Website Spec
Well-Known URIs Recommended Updated 2026-05-29

Well-known URIs

The /.well-known/ path prefix is a standardised place to publish site-level metadata. RFC 8615 defines it; IANA keeps the registry of allowed names.

What it is

A well-known URI is a resource served from a fixed path under /.well-known/ on your origin. RFC 8615 reserves this prefix so that protocols and tools can probe a site for capabilities without guessing URLs or polluting the root namespace.

https://example.com/.well-known/change-password
https://example.com/.well-known/security.txt
https://example.com/.well-known/webfinger?resource=acct:[email protected]

The names allowed under /.well-known/ are not arbitrary. IANA maintains a public registry; new names go through a review process. If you publish at a name that is not registered, you are claiming a path that may later be assigned to someone else.

Why it matters

  • Discoverability. Clients, browsers, password managers, federated servers, mobile operating systems and crawlers know exactly where to look.

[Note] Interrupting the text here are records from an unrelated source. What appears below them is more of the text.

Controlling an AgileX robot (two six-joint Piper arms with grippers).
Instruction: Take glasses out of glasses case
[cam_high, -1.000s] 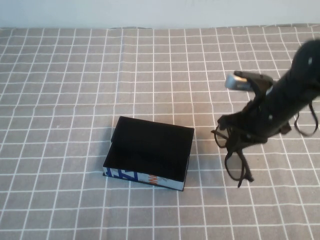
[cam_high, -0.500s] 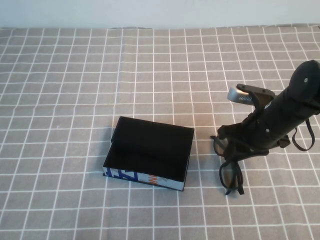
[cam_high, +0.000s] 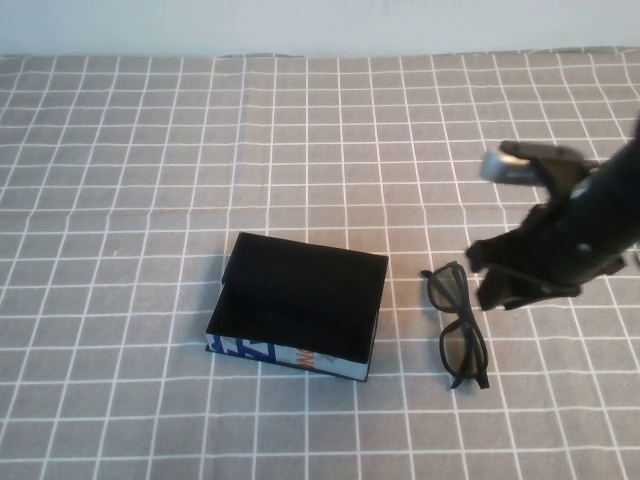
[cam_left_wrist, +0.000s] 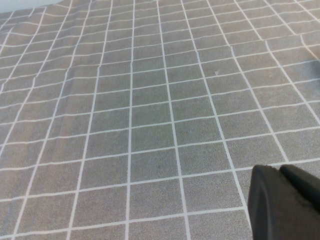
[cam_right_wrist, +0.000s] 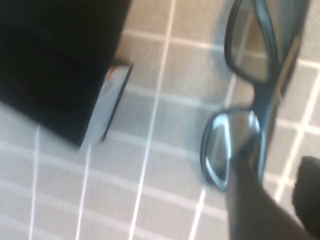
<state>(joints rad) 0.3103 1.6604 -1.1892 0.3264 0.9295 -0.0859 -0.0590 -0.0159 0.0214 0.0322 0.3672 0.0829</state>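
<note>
The glasses (cam_high: 458, 327) are lying folded on the cloth just to the right of the glasses case (cam_high: 298, 305), outside it and apart from it, their long axis running from the far side of the table toward the near edge with a slight slant to the right. The case is sitting open with its black inside up and its white printed side facing the near edge. Everything is resting on a grey tablecloth (cam_high: 150, 170) with a white grid, and a pale wall (cam_high: 300, 25) is running along the far edge. The right gripper (cam_high: 503, 275) is hovering just right of the glasses with its jaws parted and nothing between them. The left gripper (cam_left_wrist: 285, 202) is showing only in its own wrist view above bare cloth; whether it is open cannot be told.
</note>
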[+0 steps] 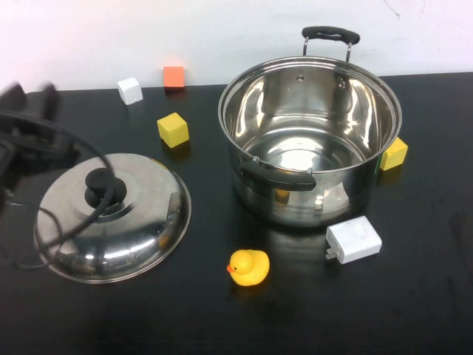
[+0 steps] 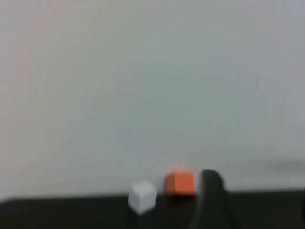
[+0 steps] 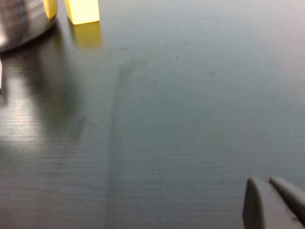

They do not need configuration per site.
  • Interoperability. Standardised paths are what let Mastodon, Apple, Google, OpenID Connect, ACME (Let’s Encrypt) and others work across millions of sites without coordination.
  • Stability. The reserved prefix keeps protocol metadata out of the way of your application’s routing. You will not accidentally collide with /security.txt if it lives under /.well-known/.

How to implement

  • Serve the resource over HTTPS on the canonical host.
  • Use the exact path and filename the spec defines. Case matters on most servers.
  • Set the correct Content-Type (often application/json, sometimes plain text or JSON variants like application/jrd+json).
  • Return HTTP 200 with the body, or follow the spec where it allows a redirect (for example, change-password).
  • Allow your CDN, firewall and authentication middleware to pass through. A well-known URI behind a login wall is invisible.
  • Do not invent new names. If you need a new well-known URI, register it via the IETF process described in RFC 8615 §3.

Common mistakes

  • Publishing under /well-known/ (no leading dot). The spec requires /.well-known/.
  • Serving the file with Content-Type: text/html because a framework wrapped it.
  • Requiring authentication, blocking by user-agent, or rate-limiting probes so aggressively that legitimate clients fail.
  • Using a name not in the IANA registry. Custom names belong elsewhere.

Verification

  • curl -I https://example.com/.well-known/<name> should return 200 and the correct content type.
  • Confirm the name appears in the IANA registry.
  • Probe from a network outside your own to catch firewall and WAF rules.